Concernant la méthodologie de retranscription de mes observations, que ce soit dans le cadre d’observation présentielle, d’observation participante ou d’action, elle a été à peu de choses près toujours la même : une prise de notes a posteriori dans la majorité des cas, avec un retour mémoriel et sensoriel sur ce que j’avais pu vivre, voir ou entendre pendant le temps d’observation ou d’action. Ces prises de notes ont été faites à la fois pendant les pauses déjeuner, pendant les temps d’attente ou de « creux » entre des activités ou des réunions, pendant des temps de déplacement d’un lieu à l’autre au gré de mes déambulations dans les établissements, en fin de journée dans ma voiture avant de reprendre la route ou tout simplement en rentrant chez moi sous la forme d’un bilan de la journée et d’un retour sur les situations vécues, entendues ou observées.
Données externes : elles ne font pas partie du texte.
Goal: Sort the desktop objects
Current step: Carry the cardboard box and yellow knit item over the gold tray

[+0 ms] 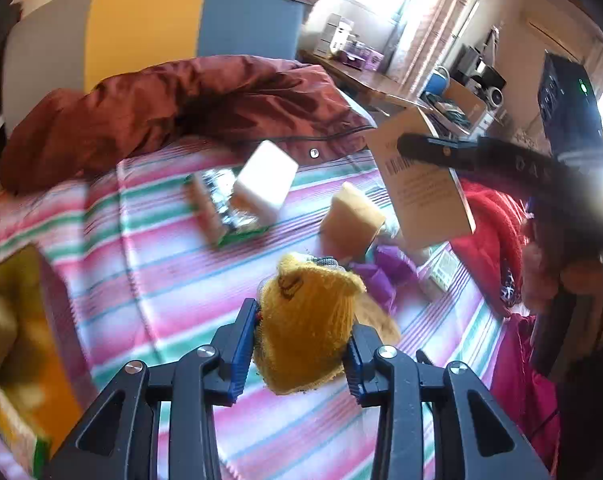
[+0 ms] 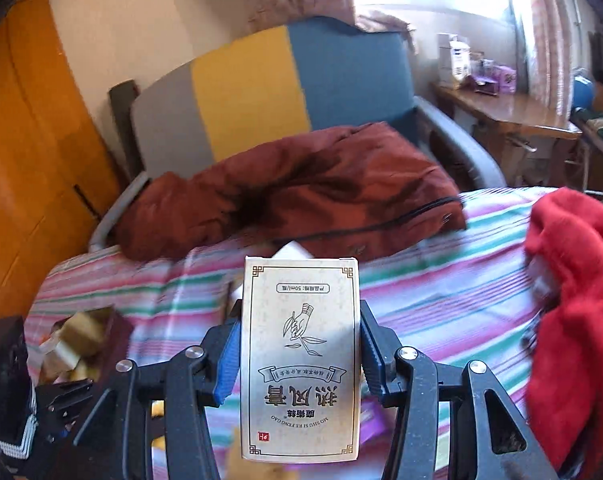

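Already both tools are loaded. The left hand-held gripper [image 1: 301,344] is clamped narrow on a yellow knitted pouch [image 1: 309,320], which hangs between its blue pads above the striped bedsheet [image 1: 173,280]. The right hand-held gripper [image 2: 297,344] grips a cream ointment carton [image 2: 299,356], printed face toward the lens and upside down, its pads pressed on both long sides.

Sorting looks barely underway. In the left wrist view, going left to right: an orange-sided box [image 1: 41,320] at 8 o'clock, holding pale blocks too blurred to name; a green and silver packet [image 1: 217,208] with a white box [image 1: 265,184] on it at 11 o'clock; a tan carton [image 1: 353,220] at 1 o'clock; purple wrapping [image 1: 385,276] just beside the pouch; a red garment [image 1: 489,248] at 3 o'clock. Those loose items are still unsorted, I judge; where the pouch and carton belong cannot be told.

The left wrist view alone shows the scattered items and the right tool from outside, carton back and barcode toward it at 2 o'clock. The right wrist view alone shows the carton's printed front, the dark red quilt [image 2: 301,188] against the grey, yellow and blue headboard [image 2: 237,92], and a wooden desk [image 2: 513,108] at 2 o'clock.
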`<control>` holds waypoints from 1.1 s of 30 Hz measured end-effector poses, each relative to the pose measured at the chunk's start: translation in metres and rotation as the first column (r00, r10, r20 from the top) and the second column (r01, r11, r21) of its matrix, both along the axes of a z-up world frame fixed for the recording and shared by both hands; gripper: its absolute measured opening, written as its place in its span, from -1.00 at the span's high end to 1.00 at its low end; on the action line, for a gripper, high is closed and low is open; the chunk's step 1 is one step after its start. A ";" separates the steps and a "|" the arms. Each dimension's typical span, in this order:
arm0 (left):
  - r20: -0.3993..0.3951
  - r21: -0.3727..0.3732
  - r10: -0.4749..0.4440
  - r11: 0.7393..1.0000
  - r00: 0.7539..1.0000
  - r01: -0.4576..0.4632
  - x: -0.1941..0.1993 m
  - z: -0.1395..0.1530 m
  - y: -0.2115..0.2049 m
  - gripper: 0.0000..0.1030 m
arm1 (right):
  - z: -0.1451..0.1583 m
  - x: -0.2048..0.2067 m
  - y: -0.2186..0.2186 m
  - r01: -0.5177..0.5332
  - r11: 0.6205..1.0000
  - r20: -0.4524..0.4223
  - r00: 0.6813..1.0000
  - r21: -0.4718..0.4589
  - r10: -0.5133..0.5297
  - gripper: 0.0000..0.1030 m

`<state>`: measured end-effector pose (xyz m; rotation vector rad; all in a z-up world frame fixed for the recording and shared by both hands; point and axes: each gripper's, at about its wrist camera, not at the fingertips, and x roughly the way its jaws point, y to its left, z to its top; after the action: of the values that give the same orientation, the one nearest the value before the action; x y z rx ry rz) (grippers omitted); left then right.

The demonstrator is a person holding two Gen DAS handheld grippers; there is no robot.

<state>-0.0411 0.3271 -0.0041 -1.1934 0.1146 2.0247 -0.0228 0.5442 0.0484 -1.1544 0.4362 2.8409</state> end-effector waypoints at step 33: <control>-0.061 -0.039 0.531 0.845 0.845 -0.533 0.061 -0.022 -0.314 0.07 | -0.044 0.016 -0.307 -0.469 0.849 0.078 0.863 -0.243 0.499 -0.36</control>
<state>0.0201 0.0127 -0.0259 -1.3134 -0.1615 2.5478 -0.0069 0.2370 0.0040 -1.7148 0.5197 3.1555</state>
Cette méthode de prise de notes a posteriori a été appliquée à quelques exceptions près : lors de ma présence à des réunions, des commissions ou des temps de présentation, puisque je me fondais alors dans un ensemble de personnes prenant des notes ou participant aux débats ; lors d’observations de situations impliquant plusieurs personnes et où je me trouvais alors clairement en retrait comme une parfaite spectatrice sans aucune interaction avec les personnes en présence24.

Dans la globalité des autres situations, il était pour moi important de ne pas être dans une prise de notes simultanée de la situation de rencontre ou d’interaction à laquelle je prenais part, afin de ne pas renvoyer frontalement et violemment mes interlocuteurs à une situation d’observation franche et d’analyse comportementale presque clinique ; dans une inquiétude également de respect des personnes que je ne souhaitais à aucun moment objectiver ou réifier comme des cas d’école. Ce choix de prises de notes différées est l’un des éléments qui, je crois, ont permis de rendre ma présence acceptable et d’ouvrir la possibilité aux interactions et aux échanges. Par ailleurs, les observations et actions réalisées tout au long de ma présence dans les différents lieux ont pris la forme de cahiers de terrain ethnographiques, dans lesquels je me suis attachée à décrire avec le plus de précision possible à la fois les lieux, les situations, les logiques en présence, ainsi qu’à retranscrire des dialogues ou des phrases prononcées et leurs contextes d’énonciation. J’utiliserai d’ailleurs à plusieurs reprises dans ce travail des extraits de ces « carnets de terrain » afin d’illustrer mon propos ou de le développer.